Heard Santa and his wife separated, which would make them independent Clauses.
Flight attendant: Before landing, please make sure all small electronic items are secure
Me: *whispering to my tamagotchi* do you feel safe, bud?
Stomach: Every time you eat, we get sick.
Brain: Hmm. I know what would make us feel better.
Stomach: No-
Brain: TAQUITOS!
Me: Yay TAQUITOS!
To make a long story short:
Hamlet: Everyone dies
Macbeth: Everyone dies
Titanic: Everyone dies
Twilight: You want to die
I texted 8 on his iPad and asked him to call me and he said “I don’t have app for that” and I said USE A PHONE and he said “oh” and this is who’s supposed to take care me me when I’m old.
[Andes’ plane crash survivors diary]
Day 1: Gary’s cheering us up telling jokes
Day 2: Same jokes
Day 4: We all hate Gary
Day 6: We ate Gary
I hope my teeth enjoy these 3 minutes of minty freshness before their 8-hour coffee bath.
sorry boys, but I’ve already got my eyes on a guy who’s not interested
I just saw my dad screenshot all by himself,they grow up so fast
I can usually tell how productive I’ve been at work, by the battery life of my phone.
Everyone asks me when I’m gonna start a family but no one asks me when I’m gonna stop a family
I’ve just been wearing a towel for 5 days so everyone thinks I showered.
Robocop’s guns malfunction.
Robocop gets sued for manslaughter.
Robocop loses his home.
Hobocop.
I appreciate and am so thankful for all law enforcement officers
…until I’m driving.
No one tells you that if you buy a 6 foot tall skeleton for your front window that every night at 3 am you will forget you bought a 6 foot tall skeleton for your front window.
I don’t like atheism.
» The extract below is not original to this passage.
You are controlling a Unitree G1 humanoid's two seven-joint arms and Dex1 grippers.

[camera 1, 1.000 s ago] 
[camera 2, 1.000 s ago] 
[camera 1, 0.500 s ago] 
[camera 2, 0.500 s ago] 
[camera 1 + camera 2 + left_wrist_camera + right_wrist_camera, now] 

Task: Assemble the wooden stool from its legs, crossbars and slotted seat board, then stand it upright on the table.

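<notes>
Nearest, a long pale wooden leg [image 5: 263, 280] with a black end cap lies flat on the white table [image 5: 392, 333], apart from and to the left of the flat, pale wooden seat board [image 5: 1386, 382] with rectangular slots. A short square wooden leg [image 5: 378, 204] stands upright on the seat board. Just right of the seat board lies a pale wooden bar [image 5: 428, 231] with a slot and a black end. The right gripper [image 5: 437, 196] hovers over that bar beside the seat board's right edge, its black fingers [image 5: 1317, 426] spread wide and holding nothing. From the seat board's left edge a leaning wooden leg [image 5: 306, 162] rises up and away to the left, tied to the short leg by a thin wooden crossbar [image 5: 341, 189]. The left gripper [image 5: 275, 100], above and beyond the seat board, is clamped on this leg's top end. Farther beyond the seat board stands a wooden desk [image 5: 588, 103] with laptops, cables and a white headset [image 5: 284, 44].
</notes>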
I’ve worked too many minimum wage jobs for someone to tell me there’s nothing after this. I once waitresses the smoking section of Applebee’s. Smelled like divorce papers signed with a gun shot. I need heaven!
in today’s episode of ‘how strong is your marriage’ we take a trip to Home Depot to pick out a shade of white
Recently, I’ve been politely refusing all invitations with, “I’d rather drink my own blood.”
I wish I hadn’t bought so much Encyclopedia Britannica stock in 1999.
Gym: After a year of being closed, we’re open now!
Me: Nope. Uh uh. No takesy backsies.